El Mochuelo y el Tiñoso le miraron abrumados. Aquel alarde superaba cuanto ellos
hubieran podido imaginar respecto a las facultades físicas de su amigo.
—A ver tú las que aguantas, Mochuelo
—le dijo de repente a Daniel.
—Si no sé... No he probado nunca.
—Prueba ahora.
—El caso es...
El Mochuelo acabó tumbándose e intentando la primera flexión. Empero sus bracitos
no estaban habituados al ejercicio y todo su cuerpo temblaba estremecido por el
insólito esfuerzo muscular. Levantó primero el trasero y luego la espalda.
—Una —cantó, con entusiasmo, y de nuevo se desplomó, pesadamente, sobre el
pavimento.
El Moñigo dijo:
—No; no es eso. Levantando el culo primero no tiene mérito; así me hago yo un millón.
Daniel, el Mochuelo, desistió de la prueba.

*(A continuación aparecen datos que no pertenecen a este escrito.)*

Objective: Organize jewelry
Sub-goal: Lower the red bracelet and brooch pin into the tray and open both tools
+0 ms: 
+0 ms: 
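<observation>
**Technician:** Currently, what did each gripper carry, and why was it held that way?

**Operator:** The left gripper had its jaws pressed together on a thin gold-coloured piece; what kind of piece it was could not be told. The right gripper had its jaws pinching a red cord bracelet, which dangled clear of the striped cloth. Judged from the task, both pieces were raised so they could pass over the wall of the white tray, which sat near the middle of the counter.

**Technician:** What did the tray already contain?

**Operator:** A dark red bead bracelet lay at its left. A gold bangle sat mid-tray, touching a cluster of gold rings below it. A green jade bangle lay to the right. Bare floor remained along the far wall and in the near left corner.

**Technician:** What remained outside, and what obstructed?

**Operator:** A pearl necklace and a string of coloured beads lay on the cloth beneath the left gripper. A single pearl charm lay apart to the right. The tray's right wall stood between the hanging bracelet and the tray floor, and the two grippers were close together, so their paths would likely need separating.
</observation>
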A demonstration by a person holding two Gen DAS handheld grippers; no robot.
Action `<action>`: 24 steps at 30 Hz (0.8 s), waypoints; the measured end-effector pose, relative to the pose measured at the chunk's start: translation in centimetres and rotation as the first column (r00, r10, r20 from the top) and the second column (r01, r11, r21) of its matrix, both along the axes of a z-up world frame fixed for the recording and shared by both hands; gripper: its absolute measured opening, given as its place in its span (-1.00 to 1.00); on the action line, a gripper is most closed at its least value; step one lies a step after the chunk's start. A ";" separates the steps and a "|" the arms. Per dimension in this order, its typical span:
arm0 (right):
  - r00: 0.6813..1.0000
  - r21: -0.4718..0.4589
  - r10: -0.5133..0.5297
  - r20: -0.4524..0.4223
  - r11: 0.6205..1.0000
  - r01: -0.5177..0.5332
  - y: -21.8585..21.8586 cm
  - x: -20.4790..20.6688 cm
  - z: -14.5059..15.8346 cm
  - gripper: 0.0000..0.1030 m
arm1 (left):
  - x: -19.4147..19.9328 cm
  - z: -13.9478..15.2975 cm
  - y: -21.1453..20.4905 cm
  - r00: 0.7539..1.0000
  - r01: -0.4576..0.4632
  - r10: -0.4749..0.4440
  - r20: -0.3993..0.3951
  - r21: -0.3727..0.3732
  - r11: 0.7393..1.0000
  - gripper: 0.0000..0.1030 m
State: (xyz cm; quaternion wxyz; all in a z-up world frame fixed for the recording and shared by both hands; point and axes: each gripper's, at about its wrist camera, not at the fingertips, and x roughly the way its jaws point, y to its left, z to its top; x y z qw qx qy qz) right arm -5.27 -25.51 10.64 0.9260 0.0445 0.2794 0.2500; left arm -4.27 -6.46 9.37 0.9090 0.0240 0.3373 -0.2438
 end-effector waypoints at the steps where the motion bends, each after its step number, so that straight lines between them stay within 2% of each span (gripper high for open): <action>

El hecho de haber defraudado a su amigo
después de aquel inmoderado esfuerzo le dejó muy abatido.
Tras el frustrado intento de flexión del Mochuelo se hizo un silencio en el pajar. El
Moñigo tornaba a retorcer el brazo y los músculos bailaban en él, flexibles y relevantes.
Mirando su brazo, se le ocurrió al Mochuelo decir:
—Tú podrás a algunos hombres, ¿verdad, Moñigo?
Todavía Roque no había vapuleado al músico en la romería. El Moñigo sonrió con
suficiencia. Después aclaró:
—Claro que puedo a muchos hombres. Hay muchos hombres que no tienen más cosa
dura en el cuerpo que los huesos y el pellejo.